Below are records; copy every line in them that holds the word "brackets".

(Data items)
--------

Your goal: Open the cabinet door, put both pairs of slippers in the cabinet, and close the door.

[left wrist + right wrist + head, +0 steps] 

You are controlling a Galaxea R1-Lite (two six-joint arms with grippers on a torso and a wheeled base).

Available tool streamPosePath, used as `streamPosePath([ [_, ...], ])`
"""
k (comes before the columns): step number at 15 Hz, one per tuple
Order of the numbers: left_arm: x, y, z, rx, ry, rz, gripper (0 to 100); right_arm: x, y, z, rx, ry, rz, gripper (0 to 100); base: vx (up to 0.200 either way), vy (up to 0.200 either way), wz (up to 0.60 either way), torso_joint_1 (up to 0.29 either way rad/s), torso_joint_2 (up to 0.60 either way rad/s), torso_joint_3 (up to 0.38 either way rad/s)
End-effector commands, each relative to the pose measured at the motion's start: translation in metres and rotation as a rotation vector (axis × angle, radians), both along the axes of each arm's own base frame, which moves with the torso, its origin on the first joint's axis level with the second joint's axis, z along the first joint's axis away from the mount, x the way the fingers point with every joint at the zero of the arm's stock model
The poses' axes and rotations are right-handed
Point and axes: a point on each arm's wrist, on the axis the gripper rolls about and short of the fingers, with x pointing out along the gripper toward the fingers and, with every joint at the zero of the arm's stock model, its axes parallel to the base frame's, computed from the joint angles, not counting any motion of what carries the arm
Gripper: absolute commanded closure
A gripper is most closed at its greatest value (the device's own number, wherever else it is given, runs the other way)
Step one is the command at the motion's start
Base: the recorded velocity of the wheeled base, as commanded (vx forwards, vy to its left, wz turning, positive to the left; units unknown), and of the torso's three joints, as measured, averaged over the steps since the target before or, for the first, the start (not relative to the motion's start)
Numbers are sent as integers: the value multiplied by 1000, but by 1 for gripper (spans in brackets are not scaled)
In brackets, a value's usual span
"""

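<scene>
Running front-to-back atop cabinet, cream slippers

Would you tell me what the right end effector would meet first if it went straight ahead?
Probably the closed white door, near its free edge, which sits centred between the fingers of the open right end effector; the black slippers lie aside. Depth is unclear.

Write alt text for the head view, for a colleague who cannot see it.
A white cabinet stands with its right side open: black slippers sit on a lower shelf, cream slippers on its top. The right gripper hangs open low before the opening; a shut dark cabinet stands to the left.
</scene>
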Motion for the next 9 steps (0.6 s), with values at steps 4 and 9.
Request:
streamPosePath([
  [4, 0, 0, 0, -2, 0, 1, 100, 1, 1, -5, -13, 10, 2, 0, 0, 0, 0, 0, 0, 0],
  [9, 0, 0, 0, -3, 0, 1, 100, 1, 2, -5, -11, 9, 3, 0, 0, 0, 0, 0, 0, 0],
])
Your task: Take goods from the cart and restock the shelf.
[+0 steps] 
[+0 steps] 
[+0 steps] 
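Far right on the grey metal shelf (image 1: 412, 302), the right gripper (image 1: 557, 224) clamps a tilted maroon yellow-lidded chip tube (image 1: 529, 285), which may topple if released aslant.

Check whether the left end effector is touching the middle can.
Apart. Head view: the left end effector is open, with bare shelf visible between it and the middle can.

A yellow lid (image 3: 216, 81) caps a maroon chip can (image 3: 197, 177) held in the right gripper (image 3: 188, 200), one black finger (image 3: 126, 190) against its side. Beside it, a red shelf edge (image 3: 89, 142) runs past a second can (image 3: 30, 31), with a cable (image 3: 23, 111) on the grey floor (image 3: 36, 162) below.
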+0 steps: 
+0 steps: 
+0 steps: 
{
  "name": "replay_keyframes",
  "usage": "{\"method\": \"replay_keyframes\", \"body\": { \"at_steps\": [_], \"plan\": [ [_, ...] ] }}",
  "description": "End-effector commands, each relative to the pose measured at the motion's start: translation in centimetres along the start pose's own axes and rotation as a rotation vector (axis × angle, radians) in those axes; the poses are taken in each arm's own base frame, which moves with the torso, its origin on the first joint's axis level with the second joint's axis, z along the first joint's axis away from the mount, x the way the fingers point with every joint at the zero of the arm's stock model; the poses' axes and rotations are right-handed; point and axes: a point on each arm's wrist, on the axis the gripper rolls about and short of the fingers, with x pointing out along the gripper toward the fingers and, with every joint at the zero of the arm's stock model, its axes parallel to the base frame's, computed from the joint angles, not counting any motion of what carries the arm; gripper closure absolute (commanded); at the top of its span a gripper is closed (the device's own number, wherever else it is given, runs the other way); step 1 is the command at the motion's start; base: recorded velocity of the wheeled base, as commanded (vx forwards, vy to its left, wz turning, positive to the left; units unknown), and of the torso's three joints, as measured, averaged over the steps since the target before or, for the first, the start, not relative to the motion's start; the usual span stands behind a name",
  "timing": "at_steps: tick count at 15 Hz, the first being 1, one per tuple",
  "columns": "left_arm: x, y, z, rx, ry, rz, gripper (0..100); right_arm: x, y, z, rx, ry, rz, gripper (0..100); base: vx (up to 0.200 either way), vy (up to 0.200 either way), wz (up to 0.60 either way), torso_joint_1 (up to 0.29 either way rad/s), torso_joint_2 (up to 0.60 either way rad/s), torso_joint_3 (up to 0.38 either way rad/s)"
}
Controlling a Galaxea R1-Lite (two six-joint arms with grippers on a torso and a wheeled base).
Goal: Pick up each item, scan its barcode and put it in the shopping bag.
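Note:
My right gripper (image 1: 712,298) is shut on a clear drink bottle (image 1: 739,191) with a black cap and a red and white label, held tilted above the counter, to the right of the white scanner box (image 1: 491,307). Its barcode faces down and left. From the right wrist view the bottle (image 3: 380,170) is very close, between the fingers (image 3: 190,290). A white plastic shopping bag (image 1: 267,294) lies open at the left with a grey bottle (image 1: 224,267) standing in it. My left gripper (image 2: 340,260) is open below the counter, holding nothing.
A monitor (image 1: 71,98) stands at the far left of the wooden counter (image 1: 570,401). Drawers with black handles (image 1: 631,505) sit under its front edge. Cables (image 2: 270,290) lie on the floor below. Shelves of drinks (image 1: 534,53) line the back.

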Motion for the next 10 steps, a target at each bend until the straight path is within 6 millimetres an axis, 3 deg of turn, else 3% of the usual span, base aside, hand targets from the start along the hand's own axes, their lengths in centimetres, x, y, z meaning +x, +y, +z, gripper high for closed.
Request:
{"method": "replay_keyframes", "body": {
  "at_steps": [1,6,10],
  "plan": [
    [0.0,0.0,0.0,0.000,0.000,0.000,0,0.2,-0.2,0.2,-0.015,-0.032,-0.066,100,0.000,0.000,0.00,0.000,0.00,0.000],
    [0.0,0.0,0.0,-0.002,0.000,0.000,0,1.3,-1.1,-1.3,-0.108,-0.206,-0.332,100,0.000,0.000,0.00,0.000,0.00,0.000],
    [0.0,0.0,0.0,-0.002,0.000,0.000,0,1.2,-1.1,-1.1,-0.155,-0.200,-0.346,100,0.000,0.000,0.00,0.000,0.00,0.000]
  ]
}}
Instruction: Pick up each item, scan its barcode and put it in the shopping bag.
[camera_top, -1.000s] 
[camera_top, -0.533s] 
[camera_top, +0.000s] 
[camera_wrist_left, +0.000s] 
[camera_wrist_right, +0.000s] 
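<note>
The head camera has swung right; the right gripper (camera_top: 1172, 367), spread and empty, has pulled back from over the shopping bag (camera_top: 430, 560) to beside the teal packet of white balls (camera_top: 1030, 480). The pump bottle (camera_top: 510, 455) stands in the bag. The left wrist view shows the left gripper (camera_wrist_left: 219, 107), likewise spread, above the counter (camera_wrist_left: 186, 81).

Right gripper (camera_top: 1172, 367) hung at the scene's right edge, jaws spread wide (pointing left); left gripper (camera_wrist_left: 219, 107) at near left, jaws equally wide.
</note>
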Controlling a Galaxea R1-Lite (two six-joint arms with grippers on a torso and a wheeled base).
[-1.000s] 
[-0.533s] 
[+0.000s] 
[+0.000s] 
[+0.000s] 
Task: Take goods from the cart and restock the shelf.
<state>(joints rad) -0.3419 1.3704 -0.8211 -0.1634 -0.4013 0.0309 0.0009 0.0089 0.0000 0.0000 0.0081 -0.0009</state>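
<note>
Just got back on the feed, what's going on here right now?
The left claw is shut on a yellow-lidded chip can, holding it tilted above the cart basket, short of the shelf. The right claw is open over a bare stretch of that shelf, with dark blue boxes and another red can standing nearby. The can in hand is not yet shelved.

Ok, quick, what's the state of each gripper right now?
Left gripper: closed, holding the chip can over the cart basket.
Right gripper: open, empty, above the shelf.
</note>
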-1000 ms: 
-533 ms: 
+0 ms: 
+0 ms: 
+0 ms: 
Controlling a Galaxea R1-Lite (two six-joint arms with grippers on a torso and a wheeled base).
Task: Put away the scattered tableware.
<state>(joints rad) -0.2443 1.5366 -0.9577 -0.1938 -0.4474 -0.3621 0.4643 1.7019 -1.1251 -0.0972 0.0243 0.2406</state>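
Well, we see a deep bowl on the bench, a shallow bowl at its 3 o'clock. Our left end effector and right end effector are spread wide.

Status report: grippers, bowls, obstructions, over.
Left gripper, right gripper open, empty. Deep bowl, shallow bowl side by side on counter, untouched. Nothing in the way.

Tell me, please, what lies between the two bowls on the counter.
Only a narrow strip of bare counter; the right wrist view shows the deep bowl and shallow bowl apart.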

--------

### [Expected answer]
Numbers are sent as integers: the value multiplied by 1000, but by 1 for gripper (spans in brackets are not scaled)
In brackets, a value's usual span

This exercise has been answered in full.